I am afraid of many things.
Cooking is one of them.
To combat this fear, I am sometimes able to achieve a state of cognitive dissonance that entails extreme avoidance. Namely, I convince myself that if I ignore my roaring stomach, it'll go away. Not my stomach, that is, but you know...the hunger. I wish I were speaking of some super-emo existential hunger, but that's another story.
Today, I was hungry. Shocker! I ate all the food I had in my room, and since I didn't have class (no one has class on Wednesdays, but sometimes you have field studies--more on those, later) I didn't go into the city. Eventually, I realized I might have to go to the kitchen.
This was an unnerving thought. It really shouldn't have been; the Danes on my floor seemed nice enough. It was my cooking skills I was worried about.
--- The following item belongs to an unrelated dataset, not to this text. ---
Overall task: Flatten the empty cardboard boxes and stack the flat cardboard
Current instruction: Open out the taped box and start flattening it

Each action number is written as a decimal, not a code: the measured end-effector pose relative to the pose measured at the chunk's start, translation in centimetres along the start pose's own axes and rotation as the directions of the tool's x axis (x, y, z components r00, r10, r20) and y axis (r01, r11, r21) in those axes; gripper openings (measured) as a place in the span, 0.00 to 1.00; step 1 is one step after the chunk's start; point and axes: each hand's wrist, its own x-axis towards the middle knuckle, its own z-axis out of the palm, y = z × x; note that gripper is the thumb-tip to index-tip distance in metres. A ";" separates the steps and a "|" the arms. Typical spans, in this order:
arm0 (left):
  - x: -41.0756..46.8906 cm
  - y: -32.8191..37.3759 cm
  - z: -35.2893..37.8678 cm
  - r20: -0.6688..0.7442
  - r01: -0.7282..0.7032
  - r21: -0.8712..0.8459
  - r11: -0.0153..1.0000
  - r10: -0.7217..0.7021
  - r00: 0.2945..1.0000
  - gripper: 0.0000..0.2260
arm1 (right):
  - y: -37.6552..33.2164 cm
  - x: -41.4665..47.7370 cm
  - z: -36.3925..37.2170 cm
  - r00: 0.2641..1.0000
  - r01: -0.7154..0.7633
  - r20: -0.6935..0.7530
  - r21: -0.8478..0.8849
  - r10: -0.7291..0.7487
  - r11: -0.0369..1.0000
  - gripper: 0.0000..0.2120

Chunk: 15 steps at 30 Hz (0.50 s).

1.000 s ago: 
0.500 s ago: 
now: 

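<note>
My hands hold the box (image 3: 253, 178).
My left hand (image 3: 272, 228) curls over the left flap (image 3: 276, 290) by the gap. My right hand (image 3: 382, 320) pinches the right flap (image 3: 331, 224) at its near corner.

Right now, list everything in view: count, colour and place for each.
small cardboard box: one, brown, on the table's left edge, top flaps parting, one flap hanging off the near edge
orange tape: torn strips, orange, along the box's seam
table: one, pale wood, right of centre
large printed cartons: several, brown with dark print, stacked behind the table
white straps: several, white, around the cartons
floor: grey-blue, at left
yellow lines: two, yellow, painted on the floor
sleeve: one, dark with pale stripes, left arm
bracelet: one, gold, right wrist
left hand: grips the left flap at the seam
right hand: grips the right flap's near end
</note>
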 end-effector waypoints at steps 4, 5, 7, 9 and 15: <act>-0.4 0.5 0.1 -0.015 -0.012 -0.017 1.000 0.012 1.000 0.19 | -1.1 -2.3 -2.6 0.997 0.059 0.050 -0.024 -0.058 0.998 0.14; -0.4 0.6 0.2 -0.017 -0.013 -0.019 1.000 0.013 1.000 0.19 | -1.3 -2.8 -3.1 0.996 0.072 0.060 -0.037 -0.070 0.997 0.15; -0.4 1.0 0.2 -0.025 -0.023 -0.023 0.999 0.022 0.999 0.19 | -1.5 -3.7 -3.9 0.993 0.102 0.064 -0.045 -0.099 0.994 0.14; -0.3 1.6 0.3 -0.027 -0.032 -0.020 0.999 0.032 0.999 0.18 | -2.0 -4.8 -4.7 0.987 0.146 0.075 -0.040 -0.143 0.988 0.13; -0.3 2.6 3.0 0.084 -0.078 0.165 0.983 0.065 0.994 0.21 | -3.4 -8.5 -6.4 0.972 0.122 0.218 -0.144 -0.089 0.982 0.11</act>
I thought of running in, grabbing my mammoth cucumber, and running back to my room. I thought about it again, realizing that absconding with any suggestively-shaped variety of vegetable would label me much more decidedly than any lack of cooking skills. I had no desire to be THAT girl.
So I opened the door, and the Danish guys asked me something, to which I responded "En Engelsk?" and everything just kind of went from there. They thought it was pretty cool that I was from New York, and I thought it was pretty cool that they were from Denmark (I didn't tell them that).
They told me about Danish reality shows, and I told them about Netflix. Apparently they have a system like that here, but it's pretty sketchy.
As for the cucumber? It (he?) and my red pepper made a delicious light dinner along with a roll of bread and some peanuts. And since no meal would be complete without me dropping food on the floor, I nodded in satisfaction when the last chunk of cucumber landed on the tile and bounced halfheartedly. I have marked my territory.